BRIEF =>
Reproduce the whole listing, character for character.

DATA PROVIDED =>

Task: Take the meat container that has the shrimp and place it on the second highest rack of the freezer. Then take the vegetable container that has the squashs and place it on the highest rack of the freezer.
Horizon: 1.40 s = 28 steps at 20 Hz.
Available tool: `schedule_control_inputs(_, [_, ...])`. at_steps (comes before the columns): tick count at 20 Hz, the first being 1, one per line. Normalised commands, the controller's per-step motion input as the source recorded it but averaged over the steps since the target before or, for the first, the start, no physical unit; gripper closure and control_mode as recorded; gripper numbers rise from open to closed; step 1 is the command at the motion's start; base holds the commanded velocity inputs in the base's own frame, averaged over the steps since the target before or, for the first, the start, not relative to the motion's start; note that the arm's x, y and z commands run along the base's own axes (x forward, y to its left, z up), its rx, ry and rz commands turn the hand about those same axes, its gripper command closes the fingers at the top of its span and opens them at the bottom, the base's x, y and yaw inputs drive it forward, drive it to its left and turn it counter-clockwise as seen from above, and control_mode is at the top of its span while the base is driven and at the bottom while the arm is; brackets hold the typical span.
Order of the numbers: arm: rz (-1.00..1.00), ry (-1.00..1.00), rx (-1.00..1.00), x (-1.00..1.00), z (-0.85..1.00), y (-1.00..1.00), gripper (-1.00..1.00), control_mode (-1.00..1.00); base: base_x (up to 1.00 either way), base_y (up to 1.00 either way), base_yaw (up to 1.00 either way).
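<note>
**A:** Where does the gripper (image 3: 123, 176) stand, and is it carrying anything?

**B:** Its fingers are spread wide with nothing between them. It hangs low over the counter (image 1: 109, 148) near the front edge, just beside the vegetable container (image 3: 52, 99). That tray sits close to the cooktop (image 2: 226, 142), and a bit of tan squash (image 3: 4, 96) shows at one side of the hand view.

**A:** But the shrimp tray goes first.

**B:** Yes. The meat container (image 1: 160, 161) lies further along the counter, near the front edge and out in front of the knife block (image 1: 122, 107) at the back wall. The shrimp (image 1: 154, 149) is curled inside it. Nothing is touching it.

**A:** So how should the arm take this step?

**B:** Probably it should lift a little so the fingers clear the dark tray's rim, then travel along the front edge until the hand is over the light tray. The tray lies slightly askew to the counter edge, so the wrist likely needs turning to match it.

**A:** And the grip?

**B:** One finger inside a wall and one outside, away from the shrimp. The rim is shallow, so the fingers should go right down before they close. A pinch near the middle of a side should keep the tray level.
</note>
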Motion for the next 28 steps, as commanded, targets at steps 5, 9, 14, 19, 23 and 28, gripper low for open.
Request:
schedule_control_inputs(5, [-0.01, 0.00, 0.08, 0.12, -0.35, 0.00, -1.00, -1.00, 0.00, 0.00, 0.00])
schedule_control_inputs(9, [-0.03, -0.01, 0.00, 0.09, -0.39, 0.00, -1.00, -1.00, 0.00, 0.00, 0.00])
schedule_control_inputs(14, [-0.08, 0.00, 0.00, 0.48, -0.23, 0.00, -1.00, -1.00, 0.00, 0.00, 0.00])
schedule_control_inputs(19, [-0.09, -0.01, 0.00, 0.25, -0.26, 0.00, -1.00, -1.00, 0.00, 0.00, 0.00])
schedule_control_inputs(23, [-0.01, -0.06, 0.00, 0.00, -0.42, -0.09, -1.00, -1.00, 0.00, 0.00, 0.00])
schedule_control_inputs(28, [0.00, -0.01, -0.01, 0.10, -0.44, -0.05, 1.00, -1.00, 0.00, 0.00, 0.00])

EXERCISE RESPONSE =>
Task: Take the meat container that has the shrimp and place it on the second highest rack of the freezer. Then take the vegetable container that has the squashs and place it on the highest rack of the freezer.
Horizon: 1.40 s = 28 steps at 20 Hz.
Available tool: `schedule_control_inputs(_, [_, ...])`. at_steps (comes before the columns): tick count at 20 Hz, the first being 1, one per line. Normalised commands, the controller's per-step motion input as the source recorded it but averaged over the steps since the target before or, for the first, the start, no physical unit; gripper closure and control_mode as recorded; gripper numbers rise from open to closed; step 1 is the command at the motion's start; base holds the commanded velocity inputs in the base's own frame, averaged over the steps since the target before or, for the first, the start, not relative to the motion's start; note that the arm's x, y and z commands run along the base's own axes (x forward, y to its left, z up), its rx, ry and rz commands turn the hand about those same axes, its gripper command closes the fingers at the top of its span and opens them at the bottom, the base's x, y and yaw inputs drive it forward, drive it to its left and turn it counter-clockwise as seen from above, and control_mode is at the top of its span while the base is driven and at the bottom while the arm is; brackets hold the typical span.
Order of the numbers: arm: rz (-1.00..1.00), ry (-1.00..1.00), rx (-1.00..1.00), x (-1.00..1.00), z (-0.85..1.00), y (-1.00..1.00), gripper (-1.00..1.00), control_mode (-1.00..1.00); base: base_x (up to 1.00 either way), base_y (up to 1.00 either way), base_yaw (up to 1.00 either way).
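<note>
**A:** Where does the gripper (image 3: 123, 176) stand, and is it carrying anything?

**B:** Its fingers are spread wide with nothing between them. It hangs low over the counter (image 1: 109, 148) near the front edge, just beside the vegetable container (image 3: 52, 99). That tray sits close to the cooktop (image 2: 226, 142), and a bit of tan squash (image 3: 4, 96) shows at one side of the hand view.

**A:** But the shrimp tray goes first.

**B:** Yes. The meat container (image 1: 160, 161) lies further along the counter, near the front edge and out in front of the knife block (image 1: 122, 107) at the back wall. The shrimp (image 1: 154, 149) is curled inside it. Nothing is touching it.

**A:** So how should the arm take this step?

**B:** Probably it should lift a little so the fingers clear the dark tray's rim, then travel along the front edge until the hand is over the light tray. The tray lies slightly askew to the counter edge, so the wrist likely needs turning to match it.

**A:** And the grip?

**B:** One finger inside a wall and one outside, away from the shrimp. The rim is shallow, so the fingers should go right down before they close. A pinch near the middle of a side should keep the tray level.
</note>
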Motion for the next 28 steps, as commanded, targets at steps 5, 9, 14, 19, 23 and 28, gripper low for open.
Request:
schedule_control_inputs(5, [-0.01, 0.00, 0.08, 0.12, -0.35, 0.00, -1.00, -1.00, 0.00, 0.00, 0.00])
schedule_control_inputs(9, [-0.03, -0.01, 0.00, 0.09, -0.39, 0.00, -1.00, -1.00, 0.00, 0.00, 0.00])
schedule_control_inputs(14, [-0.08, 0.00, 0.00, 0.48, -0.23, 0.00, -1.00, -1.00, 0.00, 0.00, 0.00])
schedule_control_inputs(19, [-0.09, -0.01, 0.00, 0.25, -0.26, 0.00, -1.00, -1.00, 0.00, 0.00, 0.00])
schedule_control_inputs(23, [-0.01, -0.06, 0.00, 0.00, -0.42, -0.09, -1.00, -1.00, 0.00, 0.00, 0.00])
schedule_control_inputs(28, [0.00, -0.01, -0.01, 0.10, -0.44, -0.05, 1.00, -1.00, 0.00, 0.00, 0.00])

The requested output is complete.